À l’heure où nos étudiants passent leurs derniers oraux pour valider leur année, force est de constater que ni eux ni nous finalement ne savons très bien évaluer ce qu’est une bonne ou une mauvaise prestation. Dans un système éducatif qui survalorise l’écrit, les oraux sont des passages obligés mais très étroits : souvent mal préparés, ils donnent une image très partielle et partiale des compétences orales que doit maîtriser un jeune futur professionnel. Dans certaines grandes écoles, des cours promettent de préparer les étudiants à réaliser « une présentation avec impact ». Mais attention aux recettes miracles qui s’appliqueraient en toute situation ! La parole a de l’impact à la condition que la personne soit impliquée dans ce qu’elle dit et présente, elle peut alors seulement parler avec conviction et puissance.
Ceci étant dit, on peut légitimement se demander sur quels dispositifs nous pouvons nous appuyer en tant qu’enseignants pour apprendre aux élèves à se dire, à oser parler de leurs fragilités ? Les cours de théâtre permettent souvent cette confrontation avec certains nœuds existentiels, même si cette mise en danger peut être douloureuse. Certains enseignants mobilisent d’ailleurs avec beaucoup de réussite le théâtre dans leur cours.

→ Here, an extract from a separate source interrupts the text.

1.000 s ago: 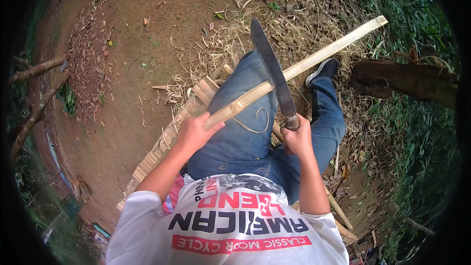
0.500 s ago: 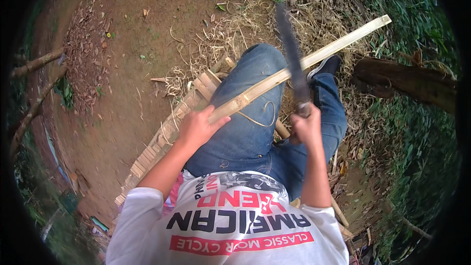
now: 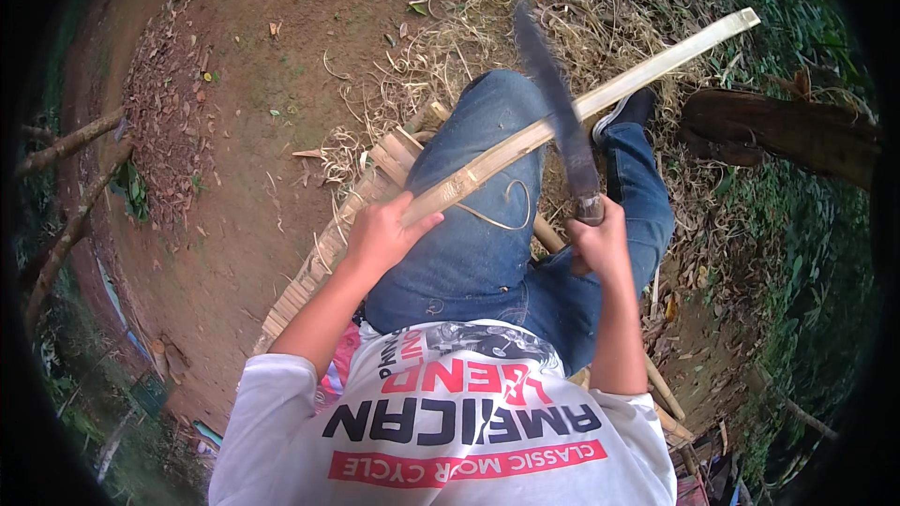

Les ateliers d’écriture constituent aussi une autre forme détour pouvant, me semble-t-il, favoriser paradoxalement l’expression orale. Quand l’écrit est intime et protégé, les personnes peuvent se dire en toute confiance. Dans la dernière édition de l’expérience « Au pied du mur » dont l’objectif est d’emmener un petit groupe d’étudiants faire de l’escalade (à retrouver ici ), nous avons animé un atelier photo avec Caroline Houal. Cette dernière a pris un ensemble de photos en noir et blanc, à des moments où les étudiants faisaient de l’escalade, mais pas seulement, il y avait par exemple une très belle photo de deux filles se coiffant les cheveux, l’une faisant une tresse à l’autre avant de mettre le casque d’escalade. Puis nous avons demandé aux étudiants de choisir la photo qui leur parlait le plus et d’écrire un texte dessus. Certains ont accepté ensuite de le lire à haute voix, d’autres non. Mais tous nous ont donné à lire leurs écrits et l’ensemble des productions étaient très émouvantes. Petit à petit, ce type d’exercice permet de dédramatiser le « se dire ». Je fais donc le pari que donner le goût de l’écrit impliqué peut être un moyen de favoriser la parole impliquée.